» Task item: Give back, exactly as written, the lines from the beginning of the listing through the one that contains "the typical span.".

» Entries supplied:
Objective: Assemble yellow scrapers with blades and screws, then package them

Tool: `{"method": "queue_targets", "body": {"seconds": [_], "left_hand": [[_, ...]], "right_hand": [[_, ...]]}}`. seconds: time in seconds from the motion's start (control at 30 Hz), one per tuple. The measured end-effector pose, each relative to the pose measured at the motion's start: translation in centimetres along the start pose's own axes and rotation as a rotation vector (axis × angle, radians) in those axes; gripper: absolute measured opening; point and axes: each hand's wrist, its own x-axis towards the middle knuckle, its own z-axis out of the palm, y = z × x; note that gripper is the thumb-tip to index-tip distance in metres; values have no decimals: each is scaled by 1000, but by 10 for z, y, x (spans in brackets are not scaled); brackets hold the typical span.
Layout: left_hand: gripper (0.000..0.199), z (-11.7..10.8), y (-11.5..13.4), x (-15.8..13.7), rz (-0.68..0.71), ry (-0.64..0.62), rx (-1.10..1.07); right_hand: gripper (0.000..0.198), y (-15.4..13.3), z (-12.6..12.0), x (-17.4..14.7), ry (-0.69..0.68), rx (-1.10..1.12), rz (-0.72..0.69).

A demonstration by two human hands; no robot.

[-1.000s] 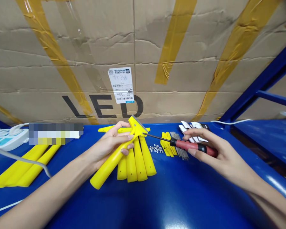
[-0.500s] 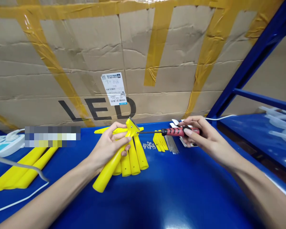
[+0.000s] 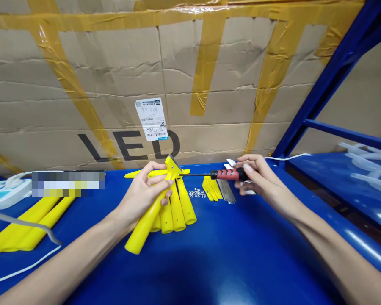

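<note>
My left hand (image 3: 147,188) is closed around a yellow scraper (image 3: 142,226), its head tilted up with a metal blade along the edge. In my right hand (image 3: 257,171) is a screwdriver (image 3: 227,174) with a red and black handle, held level. The shaft's tip meets the scraper's head near a screw; whether it sits in a screw slot I cannot make out. Below and behind the held scraper, several yellow handles (image 3: 179,216) lie fanned out. Small nuts and screws (image 3: 197,193) are scattered to their right, beside small yellow pieces (image 3: 212,188) and a stack of metal blades (image 3: 227,191).
Behind the blue table (image 3: 209,262) stands a large taped cardboard box (image 3: 120,84). More yellow handles (image 3: 31,228) lie at left, near a white power strip (image 3: 9,192) and cables. A blue metal frame (image 3: 324,80) and translucent plastic parts (image 3: 371,165) are at right.
My right hand's fingers have shifted on the screwdriver handle and loosened a little. The screwdriver's tip stays at the scraper's head, and my left hand keeps its hold.
</note>
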Motion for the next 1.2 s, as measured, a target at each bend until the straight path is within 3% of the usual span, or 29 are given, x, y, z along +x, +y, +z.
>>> {"method": "queue_targets", "body": {"seconds": [0.07, 0.2, 0.33, 0.5, 0.63, 0.8, 0.93, 1.1, 1.2], "left_hand": [[44, 0, 0, 2, -3, 6, -21], [45, 0, 0, 6, -24, 14, -39], [44, -3, -1, 9, -35, 45, -65], [45, -5, -3, 10, -64, 55, -103], [44, -4, -2, 9, -58, 66, -125], [45, -2, -1, 9, -76, 62, -122], [45, -2, -1, 9, -63, 85, -136], [45, -1, -3, 8, -70, 60, -131], [45, -1, -3, 8, -53, 76, -132]], "right_hand": [[41, 1, 0, 1, -66, 75, -33], [33, 1, 0, 0, 70, -25, 1], [41, -1, 1, -2, -73, 59, -55], [31, -1, 6, -4, 70, -107, -26], [41, -3, 4, -3, -69, 4, -87], [31, -3, 2, -2, 110, -47, -4], [42, -5, 2, -3, -57, 62, -81], [33, -4, 3, -3, 101, -64, -32], [40, -3, 2, -3, -38, 22, -76]]}}
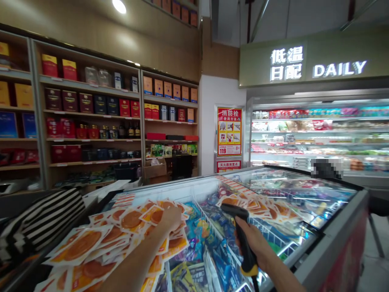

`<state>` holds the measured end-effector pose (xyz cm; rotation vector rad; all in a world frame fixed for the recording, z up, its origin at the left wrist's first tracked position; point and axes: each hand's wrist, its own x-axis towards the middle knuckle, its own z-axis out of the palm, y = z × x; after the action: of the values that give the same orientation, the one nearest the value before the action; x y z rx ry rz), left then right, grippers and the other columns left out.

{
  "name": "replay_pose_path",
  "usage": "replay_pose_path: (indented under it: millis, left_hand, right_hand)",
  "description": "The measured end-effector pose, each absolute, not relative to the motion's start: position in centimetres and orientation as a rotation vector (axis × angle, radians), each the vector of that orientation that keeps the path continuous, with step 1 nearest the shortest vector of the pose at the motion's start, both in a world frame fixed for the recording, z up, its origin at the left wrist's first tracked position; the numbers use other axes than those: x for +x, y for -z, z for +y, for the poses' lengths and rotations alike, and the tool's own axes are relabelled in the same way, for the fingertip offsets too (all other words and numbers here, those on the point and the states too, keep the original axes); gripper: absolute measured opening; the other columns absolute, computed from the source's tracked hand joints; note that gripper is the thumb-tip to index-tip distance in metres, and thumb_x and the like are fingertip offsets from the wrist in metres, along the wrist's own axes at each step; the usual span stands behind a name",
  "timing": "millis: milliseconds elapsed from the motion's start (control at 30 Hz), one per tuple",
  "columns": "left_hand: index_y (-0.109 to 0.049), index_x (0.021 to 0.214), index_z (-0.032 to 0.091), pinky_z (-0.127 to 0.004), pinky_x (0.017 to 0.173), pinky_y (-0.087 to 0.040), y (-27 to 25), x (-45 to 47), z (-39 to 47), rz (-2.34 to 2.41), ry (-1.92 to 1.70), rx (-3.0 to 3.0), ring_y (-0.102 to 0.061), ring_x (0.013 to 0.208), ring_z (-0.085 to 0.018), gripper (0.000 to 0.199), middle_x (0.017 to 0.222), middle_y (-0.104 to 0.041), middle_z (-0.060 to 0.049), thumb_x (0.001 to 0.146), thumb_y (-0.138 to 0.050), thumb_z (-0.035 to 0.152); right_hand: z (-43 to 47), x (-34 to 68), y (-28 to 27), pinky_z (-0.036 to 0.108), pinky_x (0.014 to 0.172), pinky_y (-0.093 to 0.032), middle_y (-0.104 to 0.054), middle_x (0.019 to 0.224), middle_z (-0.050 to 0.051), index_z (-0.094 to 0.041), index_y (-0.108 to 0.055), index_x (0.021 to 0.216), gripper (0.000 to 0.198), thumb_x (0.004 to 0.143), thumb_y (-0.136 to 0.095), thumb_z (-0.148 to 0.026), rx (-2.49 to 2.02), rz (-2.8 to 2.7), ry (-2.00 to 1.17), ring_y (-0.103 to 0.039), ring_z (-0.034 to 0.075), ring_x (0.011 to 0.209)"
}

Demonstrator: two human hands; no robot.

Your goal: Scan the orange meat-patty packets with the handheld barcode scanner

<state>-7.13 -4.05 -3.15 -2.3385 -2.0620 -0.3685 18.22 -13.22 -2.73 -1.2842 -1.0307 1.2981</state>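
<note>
Two hands work over an open chest freezer. The left hand (170, 219) lies palm-down on a heap of flat packets (127, 227), its fingers (179, 213) pressed onto the top ones; whether they pinch a packet or only rest on it cannot be told. The right hand (253, 243) is clenched round the grip of a black barcode scanner (240, 233), whose head points away over the freezer and whose yellow butt shows below the fist.

By the look of it, the step in hand is scanning stock: one hand steadies or sorts a packet, the other brings the reader to bear. The next move would call for turning a packet so its barcode faces the scanner's head, and the film is glossy, so glare may matter.

The packets are thin, slick and square-edged, white with round orange-red discs printed or showing through, overlapping loosely like fanned cards. Beside them, past a white wire divider (209, 227), lie crinkled blue bags (197, 247). The freezer (334, 227) has a grey metal rim and sliding glass lids. A striped sleeve (45, 219) of another person shows at the left edge; wooden shelves (91, 117) of boxes stand behind.
</note>
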Motion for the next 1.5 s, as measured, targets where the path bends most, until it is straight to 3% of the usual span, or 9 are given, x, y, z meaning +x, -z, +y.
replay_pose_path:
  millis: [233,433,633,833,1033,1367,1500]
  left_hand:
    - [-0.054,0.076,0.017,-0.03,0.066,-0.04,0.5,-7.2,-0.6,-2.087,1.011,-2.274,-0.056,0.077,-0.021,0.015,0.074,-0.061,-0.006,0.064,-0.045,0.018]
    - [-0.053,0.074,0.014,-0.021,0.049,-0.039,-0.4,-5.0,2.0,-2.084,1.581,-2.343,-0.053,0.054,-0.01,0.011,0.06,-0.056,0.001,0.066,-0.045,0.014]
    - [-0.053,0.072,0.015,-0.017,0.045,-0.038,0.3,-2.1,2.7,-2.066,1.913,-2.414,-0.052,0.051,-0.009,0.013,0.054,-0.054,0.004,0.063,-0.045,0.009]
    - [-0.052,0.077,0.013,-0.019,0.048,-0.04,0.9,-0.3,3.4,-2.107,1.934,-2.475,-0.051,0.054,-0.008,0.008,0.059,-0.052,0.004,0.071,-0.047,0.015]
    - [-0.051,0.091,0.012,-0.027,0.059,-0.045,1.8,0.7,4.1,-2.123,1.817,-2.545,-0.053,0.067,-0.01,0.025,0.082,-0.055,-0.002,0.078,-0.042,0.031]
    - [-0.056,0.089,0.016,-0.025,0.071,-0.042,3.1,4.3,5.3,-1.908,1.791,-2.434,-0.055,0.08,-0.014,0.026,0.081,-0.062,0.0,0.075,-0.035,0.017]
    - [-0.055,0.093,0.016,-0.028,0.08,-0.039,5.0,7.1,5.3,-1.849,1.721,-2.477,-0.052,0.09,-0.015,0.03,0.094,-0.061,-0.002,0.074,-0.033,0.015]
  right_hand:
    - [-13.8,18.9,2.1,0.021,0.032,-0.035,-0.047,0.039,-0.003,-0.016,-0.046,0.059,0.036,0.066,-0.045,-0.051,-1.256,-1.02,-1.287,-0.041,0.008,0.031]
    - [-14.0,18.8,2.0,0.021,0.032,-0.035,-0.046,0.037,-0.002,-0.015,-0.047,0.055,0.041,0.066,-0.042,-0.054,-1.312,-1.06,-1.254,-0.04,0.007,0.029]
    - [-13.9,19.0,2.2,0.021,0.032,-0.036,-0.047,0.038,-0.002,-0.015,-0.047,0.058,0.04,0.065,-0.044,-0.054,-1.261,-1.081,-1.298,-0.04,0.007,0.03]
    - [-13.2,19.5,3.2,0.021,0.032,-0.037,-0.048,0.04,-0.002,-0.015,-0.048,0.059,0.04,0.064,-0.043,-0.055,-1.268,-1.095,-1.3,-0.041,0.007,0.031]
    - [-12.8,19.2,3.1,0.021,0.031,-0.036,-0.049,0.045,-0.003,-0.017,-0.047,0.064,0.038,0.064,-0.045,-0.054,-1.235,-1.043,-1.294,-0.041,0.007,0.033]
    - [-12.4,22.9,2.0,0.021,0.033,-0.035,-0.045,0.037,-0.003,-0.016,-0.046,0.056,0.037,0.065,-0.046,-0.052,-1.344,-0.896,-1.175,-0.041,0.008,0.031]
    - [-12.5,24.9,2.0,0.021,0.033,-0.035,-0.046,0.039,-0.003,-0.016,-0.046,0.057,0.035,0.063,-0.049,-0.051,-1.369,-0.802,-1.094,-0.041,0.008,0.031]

» Finished task:
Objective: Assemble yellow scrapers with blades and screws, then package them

Tool: `{"method": "queue_targets", "body": {"seconds": [_], "left_hand": [[_, ...]], "right_hand": [[_, ...]]}}`. seconds: time in seconds from the motion's start (control at 30 Hz), one per tuple. The measured end-effector pose, each relative to the pose measured at the motion's start: translation in centimetres along the start pose's own axes and rotation as a rotation vector (axis × angle, radians) in those axes; gripper: absolute measured opening; point and axes: each hand's wrist, its own x-axis towards the middle knuckle, its own z-axis out of the palm, y = z × x; note that gripper is the thumb-tip to index-tip distance in metres; values have no decimals: each is scaled by 1000, but by 10 for z, y, x (spans in brackets are not scaled); brackets hold the typical span.

This response is now finished.